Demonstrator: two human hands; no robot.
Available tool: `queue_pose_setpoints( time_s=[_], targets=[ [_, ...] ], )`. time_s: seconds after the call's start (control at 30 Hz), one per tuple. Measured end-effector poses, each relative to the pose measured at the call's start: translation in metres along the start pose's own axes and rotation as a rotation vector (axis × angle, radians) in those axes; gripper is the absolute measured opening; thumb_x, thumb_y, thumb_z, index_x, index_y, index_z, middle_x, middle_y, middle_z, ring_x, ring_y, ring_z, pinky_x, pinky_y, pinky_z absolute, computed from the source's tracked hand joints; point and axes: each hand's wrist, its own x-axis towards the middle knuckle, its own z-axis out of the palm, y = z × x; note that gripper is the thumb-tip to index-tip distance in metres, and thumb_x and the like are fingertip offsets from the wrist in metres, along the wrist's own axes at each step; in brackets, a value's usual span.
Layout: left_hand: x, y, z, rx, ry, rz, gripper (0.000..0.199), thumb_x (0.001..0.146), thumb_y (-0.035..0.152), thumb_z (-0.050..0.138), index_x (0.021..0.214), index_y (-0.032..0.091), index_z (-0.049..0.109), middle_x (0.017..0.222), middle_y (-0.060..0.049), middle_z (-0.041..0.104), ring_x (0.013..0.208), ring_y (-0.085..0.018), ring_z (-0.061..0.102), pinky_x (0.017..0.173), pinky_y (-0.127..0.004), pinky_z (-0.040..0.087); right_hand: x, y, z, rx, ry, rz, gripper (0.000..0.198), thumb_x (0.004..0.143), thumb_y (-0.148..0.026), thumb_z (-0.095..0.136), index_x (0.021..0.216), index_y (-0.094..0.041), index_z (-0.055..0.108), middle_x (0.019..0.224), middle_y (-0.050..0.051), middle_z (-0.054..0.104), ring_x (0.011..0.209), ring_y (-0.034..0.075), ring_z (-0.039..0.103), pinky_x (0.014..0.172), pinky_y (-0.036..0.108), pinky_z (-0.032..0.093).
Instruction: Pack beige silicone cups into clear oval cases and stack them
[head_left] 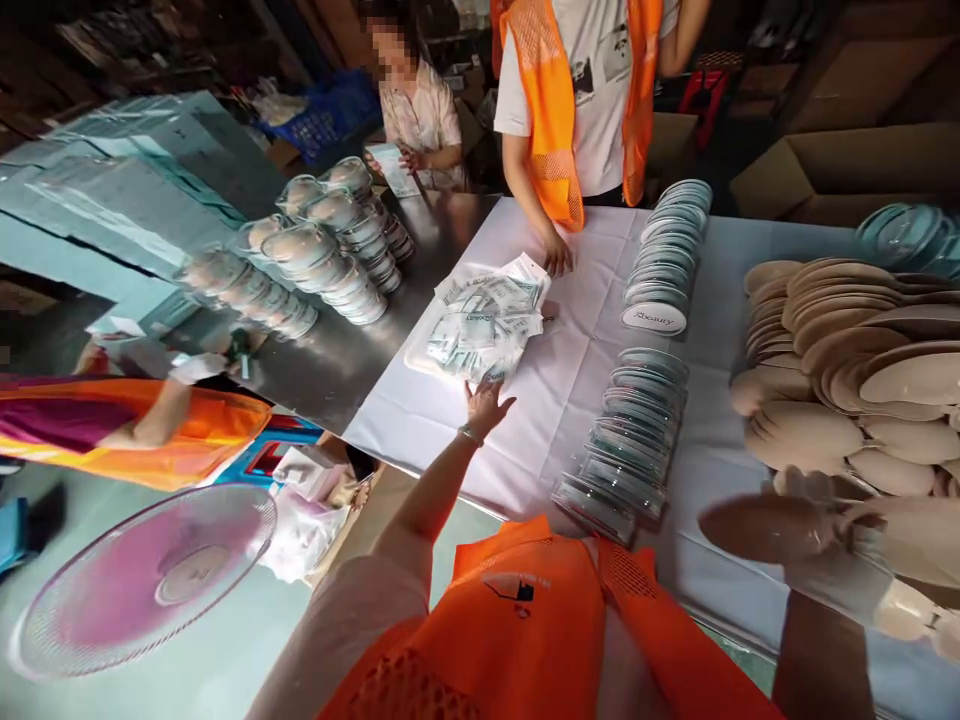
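My left hand (pixel 486 402) reaches forward with fingers spread, touching the near edge of a pile of small white sachets (pixel 484 320) on the white cloth. My right hand (pixel 832 525), blurred at the lower right, holds a beige oval puff (pixel 757 525) above the table's near edge. Beside it lies a heap of beige puffs (pixel 840 350). Two rows of clear round cases (pixel 637 430) with "Sbeauty" lids (pixel 660 260) run down the middle. I wear an orange vest.
A person in an orange vest (pixel 559 130) stands opposite, one hand by the sachets. Another person (pixel 420 110) holds a packet at the far end. Stacked filled cases (pixel 330 250) sit on the steel table. A pink fan (pixel 142 575) stands lower left. Cardboard boxes (pixel 847 170) are behind.
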Motion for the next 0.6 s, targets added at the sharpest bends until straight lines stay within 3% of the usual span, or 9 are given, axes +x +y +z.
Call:
queue_pose_setpoints(
  time_s=[0.1, 0.2, 0.3, 0.37, 0.43, 0.5, 0.6],
  targets=[
    [0.013, -0.008, 0.001, -0.034, -0.078, 0.074, 0.037, 0.102, 0.026, 0.055, 0.133, 0.013, 0.070, 0.125, -0.021, 0.075, 0.127, -0.036, 0.067, 0.119, -0.051, 0.041, -0.002, -0.011, 0.019, 0.291, 0.176, 0.286, 0.069, 0.101, -0.047, 0.033, 0.168, -0.032, 0.041, 0.146, 0.023, 0.061, 0.119, 0.043, 0.069, 0.084, 0.070, 0.055],
    [-0.001, -0.018, 0.003, -0.081, -0.107, 0.111, 0.028, 0.101, 0.030, 0.058, 0.119, 0.018, 0.077, 0.109, -0.016, 0.079, 0.111, -0.033, 0.073, 0.102, -0.043, 0.053, -0.013, -0.020, 0.028, 0.239, 0.176, 0.371, 0.073, 0.099, -0.049, 0.037, 0.171, -0.038, 0.029, 0.152, 0.017, 0.058, 0.122, 0.043, 0.068, 0.085, 0.071, 0.055],
    [0.015, -0.030, -0.017, -0.123, -0.072, 0.105, 0.037, 0.105, 0.040, 0.053, 0.129, 0.019, 0.072, 0.116, -0.015, 0.078, 0.109, -0.030, 0.073, 0.091, -0.037, 0.056, -0.030, -0.030, 0.031, 0.298, 0.254, 0.436, 0.072, 0.099, -0.055, 0.041, 0.169, -0.048, 0.026, 0.158, 0.011, 0.054, 0.123, 0.043, 0.067, 0.081, 0.073, 0.053],
    [0.050, -0.034, -0.040, -0.147, 0.049, -0.026, 0.051, 0.106, 0.048, 0.049, 0.142, 0.014, 0.061, 0.133, -0.020, 0.071, 0.122, -0.033, 0.068, 0.094, -0.041, 0.055, -0.038, -0.037, 0.034, 0.359, 0.291, 0.444, 0.068, 0.097, -0.057, 0.046, 0.165, -0.048, 0.038, 0.159, 0.010, 0.053, 0.127, 0.042, 0.065, 0.080, 0.070, 0.054],
    [0.090, -0.031, -0.059, -0.158, 0.104, -0.235, 0.062, 0.096, 0.054, 0.066, 0.139, 0.009, 0.061, 0.138, -0.027, 0.067, 0.134, -0.040, 0.060, 0.105, -0.049, 0.050, -0.043, -0.041, 0.037, 0.381, 0.295, 0.396, 0.065, 0.098, -0.056, 0.045, 0.160, -0.041, 0.050, 0.157, 0.014, 0.054, 0.127, 0.042, 0.065, 0.082, 0.067, 0.055],
    [0.116, -0.027, -0.071, -0.188, 0.046, -0.326, 0.052, 0.088, 0.045, 0.078, 0.123, 0.008, 0.068, 0.124, -0.027, 0.074, 0.128, -0.044, 0.064, 0.107, -0.056, 0.047, -0.045, -0.041, 0.038, 0.350, 0.311, 0.320, 0.066, 0.099, -0.051, 0.039, 0.159, -0.030, 0.055, 0.151, 0.021, 0.058, 0.123, 0.042, 0.067, 0.085, 0.065, 0.056],
    [0.112, -0.037, -0.083, -0.230, 0.084, -0.297, 0.029, 0.091, 0.031, 0.069, 0.108, 0.008, 0.070, 0.106, -0.024, 0.078, 0.108, -0.040, 0.073, 0.095, -0.054, 0.054, -0.050, -0.034, 0.034, 0.241, 0.311, 0.227, 0.069, 0.098, -0.048, 0.033, 0.153, -0.013, 0.057, 0.131, 0.029, 0.066, 0.111, 0.040, 0.072, 0.086, 0.059, 0.058]
  ],
)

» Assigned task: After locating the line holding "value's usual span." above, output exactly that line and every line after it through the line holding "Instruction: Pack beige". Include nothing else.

» Answer to this task:
Available tool: `queue_pose_setpoints( time_s=[_], targets=[ [_, ...] ], )`. time_s: seconds after the call's start (control at 30 Hz), one per tuple. Measured end-effector poses, each relative to the pose measured at the call's start: translation in metres along the start pose's own axes and rotation as a rotation vector (axis × angle, radians) in those axes; gripper is the absolute measured opening; thumb_x, thumb_y, thumb_z, index_x, index_y, index_z, middle_x, middle_y, middle_z, ring_x, ring_y, ring_z, pinky_x, pinky_y, pinky_z absolute, computed from the source's tracked hand joints; point and axes: each hand's wrist, its own x-axis towards the middle knuckle, its own z-axis out of the palm, y = z × x; note that gripper is the thumb-tip to index-tip distance in metres, and thumb_x and the like are fingertip offsets from the wrist in metres, along the wrist's own axes at each step; in brackets, a value's usual span.
Layout: left_hand: x, y, z, rx, ry, rz, gripper (0.000..0.199), thumb_x (0.001..0.146), thumb_y (-0.035..0.152), thumb_z (-0.050..0.138), index_x (0.021..0.214), index_y (-0.032..0.091), index_z (-0.049..0.109), middle_x (0.017..0.222), middle_y (-0.060..0.049), middle_z (-0.041..0.104), ring_x (0.013..0.208), ring_y (-0.085..0.018), ring_z (-0.061..0.102), pinky_x (0.017..0.173), pinky_y (-0.127..0.004), pinky_z (-0.040..0.087); right_hand: x, y, z, rx, ry, rz, gripper (0.000..0.198), thumb_x (0.004..0.143), thumb_y (-0.148..0.026), thumb_z (-0.095..0.136), index_x (0.021..0.216), index_y (-0.094..0.041), index_z (-0.055..0.108), middle_x (0.019..0.224), middle_y (-0.050..0.051), middle_z (-0.054..0.104), ring_x (0.011..0.209), ring_y (-0.034..0.075), ring_z (-0.039..0.103), pinky_x (0.014..0.172), pinky_y (-0.036..0.108), pinky_z (-0.032..0.093).
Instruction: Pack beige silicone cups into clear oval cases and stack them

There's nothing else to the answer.